Activity
In the entries below, find the line with "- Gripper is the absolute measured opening" and the line with "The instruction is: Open". Return those two lines and all lines between them, exactly.

Records shown
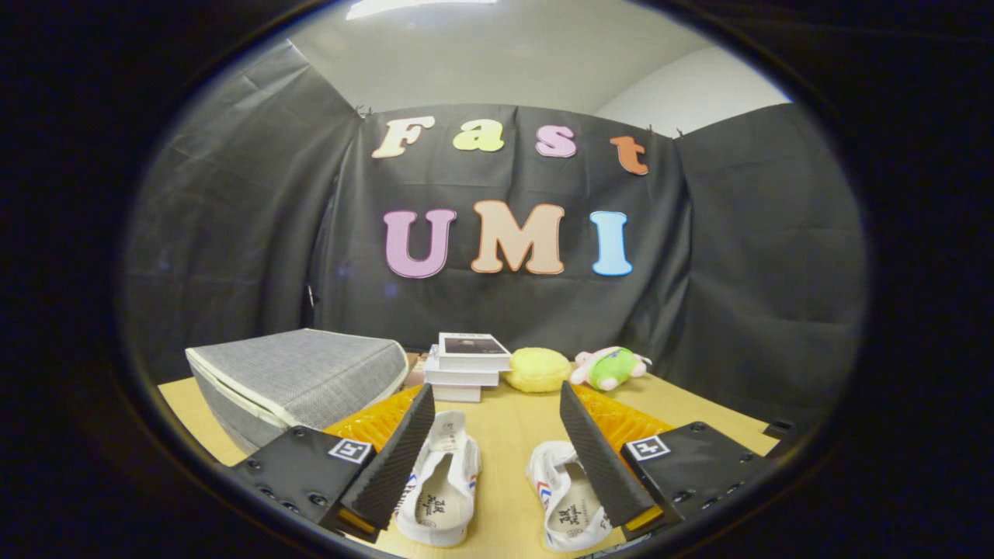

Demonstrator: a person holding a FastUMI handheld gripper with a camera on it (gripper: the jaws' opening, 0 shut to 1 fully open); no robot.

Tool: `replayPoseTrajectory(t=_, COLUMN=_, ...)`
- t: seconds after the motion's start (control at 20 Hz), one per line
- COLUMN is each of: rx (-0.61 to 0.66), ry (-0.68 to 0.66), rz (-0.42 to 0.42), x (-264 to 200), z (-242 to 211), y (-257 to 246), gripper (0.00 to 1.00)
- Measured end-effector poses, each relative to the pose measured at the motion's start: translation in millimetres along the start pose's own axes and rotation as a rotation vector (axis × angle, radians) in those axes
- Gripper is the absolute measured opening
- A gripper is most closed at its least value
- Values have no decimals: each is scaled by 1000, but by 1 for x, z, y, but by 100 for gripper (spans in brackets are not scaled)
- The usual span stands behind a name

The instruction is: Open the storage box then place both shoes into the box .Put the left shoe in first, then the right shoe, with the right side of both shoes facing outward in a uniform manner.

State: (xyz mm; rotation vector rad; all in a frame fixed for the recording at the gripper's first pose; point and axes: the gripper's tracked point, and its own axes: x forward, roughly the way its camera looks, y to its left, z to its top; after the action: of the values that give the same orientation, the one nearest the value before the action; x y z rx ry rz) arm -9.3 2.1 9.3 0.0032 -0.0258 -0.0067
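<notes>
— On the wooden table (pixel 512 435), how much room is there?
— A bare strip runs forward between the fingers toward a stack of books (pixel 466 366); a yellow plush (pixel 537 369) and a green-and-pink plush toy (pixel 609 367) lie beside it near the table's far edge, with the black cloth wall behind.
— And the storage box (pixel 299 384)?
— Grey fabric, lid down, ahead and left of the left finger, near the table's left edge.
— The shoes?
— Two white ones, toes pointing away: the left shoe (pixel 439 489) just inside the left finger, the right shoe (pixel 563 501) partly under the right finger.
— The gripper (pixel 497 450)?
— Level, low over the table — fingers spread wide, holding nothing.
</notes>
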Motion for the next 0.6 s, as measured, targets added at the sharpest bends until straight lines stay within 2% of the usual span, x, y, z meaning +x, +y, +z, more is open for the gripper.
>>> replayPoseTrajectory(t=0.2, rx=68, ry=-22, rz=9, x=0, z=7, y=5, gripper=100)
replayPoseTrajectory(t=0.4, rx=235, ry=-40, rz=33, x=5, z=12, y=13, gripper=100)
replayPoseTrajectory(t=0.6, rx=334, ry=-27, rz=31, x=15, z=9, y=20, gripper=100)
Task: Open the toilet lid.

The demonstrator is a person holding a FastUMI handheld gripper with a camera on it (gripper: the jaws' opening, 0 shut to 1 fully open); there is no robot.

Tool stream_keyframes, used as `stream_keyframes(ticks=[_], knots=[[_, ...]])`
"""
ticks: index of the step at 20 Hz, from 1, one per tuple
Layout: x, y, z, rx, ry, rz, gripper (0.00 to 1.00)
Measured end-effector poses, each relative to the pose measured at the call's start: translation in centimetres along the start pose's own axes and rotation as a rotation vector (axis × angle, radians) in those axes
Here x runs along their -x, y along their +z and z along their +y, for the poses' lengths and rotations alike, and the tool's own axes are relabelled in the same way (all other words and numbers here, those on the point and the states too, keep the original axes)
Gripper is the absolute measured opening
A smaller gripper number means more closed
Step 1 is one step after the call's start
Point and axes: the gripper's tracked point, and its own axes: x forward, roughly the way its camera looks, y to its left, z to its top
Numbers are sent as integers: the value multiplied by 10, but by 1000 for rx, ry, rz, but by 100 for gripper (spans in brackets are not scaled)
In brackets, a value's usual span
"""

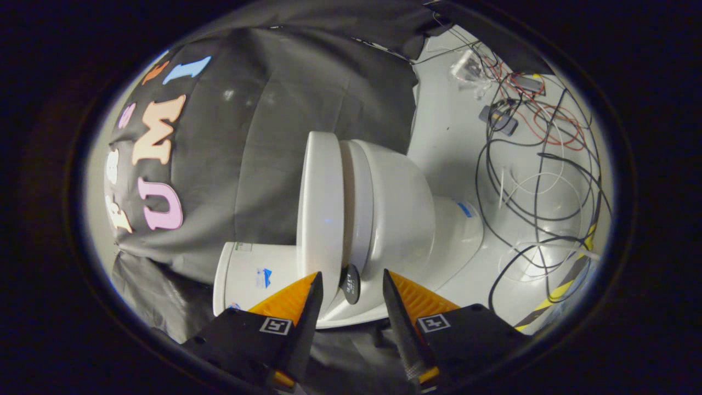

Reply to the exercise
- Gripper is the absolute measured opening
- A gripper is most closed at its least value
- Values have no decimals: each is scaled by 1000, but by 1 for x, z, y, but by 100 for gripper (spans in brackets are not scaled)
- The usual span stands behind a name

The instruction is: Open the storage box then place both shoes into the box .Put the left shoe in first, then the right shoe, with the right side of both shoes facing outward in a uniform manner.

The exercise output is complete.